Posted on February 20th, 2007 by DakotaMichaels.
Categories: Staff.


You’ve got new male

A 31-year veteran NBC Universal exec, Randy Falco, has just been named to take over from Jon Miller as Cchairman and chief executive of AOL, as the Time Warner operating unit struggles to re-invent itself as a free, ad-supported destination for web users.

The Los Angeles Times notes that through this hire Time Warner gains a nuts-and-bolts manager with expertise in video programming and relationships with key advertisers - crucial assets as AOL tries to lure visitors with a range of sponsored entertainment offerings.

Falco had interviewed with Miller and others at Time Warner for what some assumed would be AOL’s second-in-command position. It was unclear what allowed Falco to vault into the top job, although Time Warner executives have said privately that although Miller was a “visionary” and “strategic thinker,” they were interested in an executive whose strength was operations.

“What this deal signifies is that the Internet isn’t that different anymore - it’s big media,” said Jeff Lanctot, general manager of online advertising agency Avenue A/Razorfish. “And big-media experience is important when you’re building a big media company.”

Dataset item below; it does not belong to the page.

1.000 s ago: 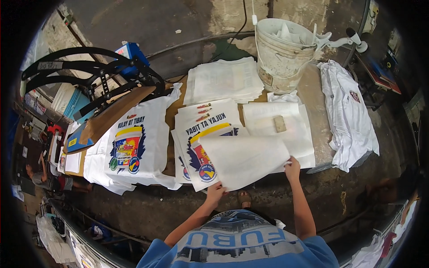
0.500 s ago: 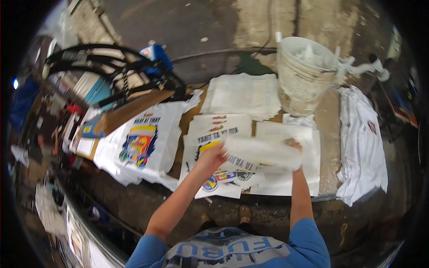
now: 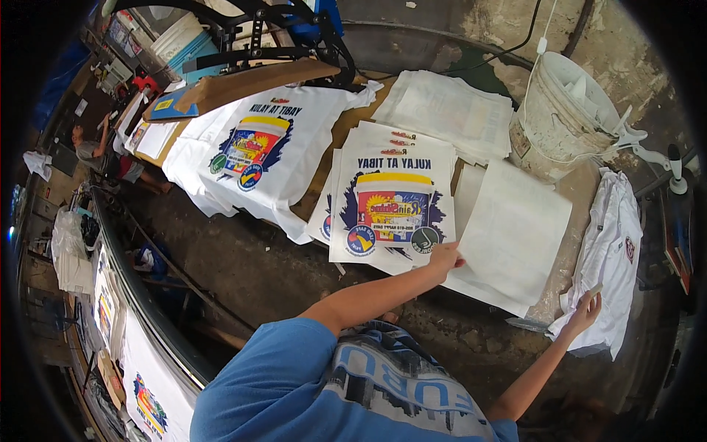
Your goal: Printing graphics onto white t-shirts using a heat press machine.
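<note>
Left of the right grip (image 3: pixel 583 314), pinching a pale block (image 3: pixel 594 290), lies a white sheet (image 3: pixel 519 228).

Mirrored dark capitals (image 3: pixel 389 163) run across the printed sheets (image 3: pixel 394 193) before me, above a colorful bucket picture (image 3: pixel 394 205) with lettering of its own and round lettered badges (image 3: pixel 361 239). The same heading (image 3: pixel 276 110) reads the right way round on the white shirt (image 3: pixel 294 158) at left. Large blue letters (image 3: pixel 405 381) cross my blue T-shirt (image 3: pixel 283 368); a red-and-dark crest (image 3: pixel 630 250) marks a white garment (image 3: pixel 605 250).
</note>
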Available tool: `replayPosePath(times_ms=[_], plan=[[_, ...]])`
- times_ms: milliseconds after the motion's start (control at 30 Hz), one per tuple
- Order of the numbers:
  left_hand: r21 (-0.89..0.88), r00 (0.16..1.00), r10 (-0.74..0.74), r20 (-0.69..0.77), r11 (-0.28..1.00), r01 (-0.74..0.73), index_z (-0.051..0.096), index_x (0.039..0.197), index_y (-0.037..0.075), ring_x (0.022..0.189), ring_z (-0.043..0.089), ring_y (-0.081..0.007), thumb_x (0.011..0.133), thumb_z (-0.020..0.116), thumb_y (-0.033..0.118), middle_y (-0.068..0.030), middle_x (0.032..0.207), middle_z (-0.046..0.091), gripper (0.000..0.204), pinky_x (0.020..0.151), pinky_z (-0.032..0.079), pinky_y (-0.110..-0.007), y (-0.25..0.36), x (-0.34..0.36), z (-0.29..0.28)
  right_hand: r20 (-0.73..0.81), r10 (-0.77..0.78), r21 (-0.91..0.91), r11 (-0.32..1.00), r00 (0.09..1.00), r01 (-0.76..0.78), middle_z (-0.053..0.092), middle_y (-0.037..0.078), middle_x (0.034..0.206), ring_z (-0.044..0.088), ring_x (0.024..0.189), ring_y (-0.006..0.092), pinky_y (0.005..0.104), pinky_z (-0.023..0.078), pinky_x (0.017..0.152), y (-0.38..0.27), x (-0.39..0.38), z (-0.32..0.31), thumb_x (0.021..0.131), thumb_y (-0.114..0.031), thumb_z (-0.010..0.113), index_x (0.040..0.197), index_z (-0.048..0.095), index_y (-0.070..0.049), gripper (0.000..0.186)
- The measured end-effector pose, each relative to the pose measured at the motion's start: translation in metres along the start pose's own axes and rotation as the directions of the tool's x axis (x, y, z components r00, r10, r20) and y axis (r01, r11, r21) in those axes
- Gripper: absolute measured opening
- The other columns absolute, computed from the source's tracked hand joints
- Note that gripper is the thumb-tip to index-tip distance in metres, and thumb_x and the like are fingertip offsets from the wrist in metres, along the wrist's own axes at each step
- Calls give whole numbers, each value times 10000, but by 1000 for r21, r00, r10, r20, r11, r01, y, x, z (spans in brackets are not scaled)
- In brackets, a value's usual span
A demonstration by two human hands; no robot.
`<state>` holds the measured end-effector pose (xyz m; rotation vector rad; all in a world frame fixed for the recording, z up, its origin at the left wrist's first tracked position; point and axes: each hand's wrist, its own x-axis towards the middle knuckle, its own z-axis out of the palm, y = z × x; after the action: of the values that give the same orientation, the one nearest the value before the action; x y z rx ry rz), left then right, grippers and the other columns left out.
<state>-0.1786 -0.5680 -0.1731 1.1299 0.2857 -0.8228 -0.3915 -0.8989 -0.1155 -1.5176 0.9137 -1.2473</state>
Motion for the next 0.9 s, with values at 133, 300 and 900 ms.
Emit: replayPosePath(times_ms=[133, 300, 900], plan=[[43, 994, -67, -81, 997, 71, 605, 1155, 31, 641, 588, -136, 767, 496, -61, -59, 858, 623, 414, 612, 512, -241, -38, 1, -4, 178, -65, -128, 988, 982, 89, 551, 98, 1026, 552, 820, 135, 244, 455, 656, -22, -21, 14, 850, -142, 638, 1236, 491, -24, 429], [75, 996, 13, -91, 997, -6, 606, 1151, 43, 674, 602, -133, 770, 497, -47, -66, 863, 635, 407, 610, 515, -248, -40, -1, -10, 551, 52, -487, 831, 833, 271, 525, 180, 1128, 542, 940, 253, 312, 457, 764, -33, -85, 121, 813, -86, 625, 1244, 492, -40, 453], [-59, 983, -74, -169, 996, 65, 606, 1055, 51, 800, 621, -152, 881, 546, 198, -52, 903, 620, 236, 673, 505, -268, -6, -208, -247, 726, -362, -127, 765, 585, 631, 555, 135, 1137, 550, 981, 272, 339, 454, 803, -23, -179, 274, 788, 29, 562, 1144, 537, -42, 364]])
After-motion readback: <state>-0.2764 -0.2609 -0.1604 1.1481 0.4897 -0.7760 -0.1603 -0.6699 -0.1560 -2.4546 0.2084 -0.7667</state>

The move didn’t just catch outsiders offguard. Many AOL insiders were reportedly stunned, particularly because AOL’s third-quarter advertising revenue jumped 46 percent compared with a year earlier, the first validation of AOL’s shift from a subscription-based Internet access business to a free online portal. Falco’s predecessor was one of the key architects of that strategy.

The announcement has generated plenty of online ink. InternetNews weighed in with extra details of Falco’s extensive advertising background, reporting his involvement in coordinating NBC’s coverage of the Olympics and refining NBC’s approach to selling advertising based on young, upscale viewers. More important to AOL, he was integral in a drive to sell advertising on NBC’s internet services, such as NBC.com and iVillage, the women-focused website that NBC bought earlier this year for about $600 million.

The appointment is not without its risks. Falco is exiting a culture based around delivering a limited range of content to millions of eyeballs, opting instead for one where millions of fragments of content are competing for share of eye. It’s not an easy transition.

Time Warner, for its part, is betting that relationships and operational excellence will be more effective than “the vision thing.”

Big clients place business with big media. Whether they’re devolving fast enough to “get” little big media is still anybody’s guess.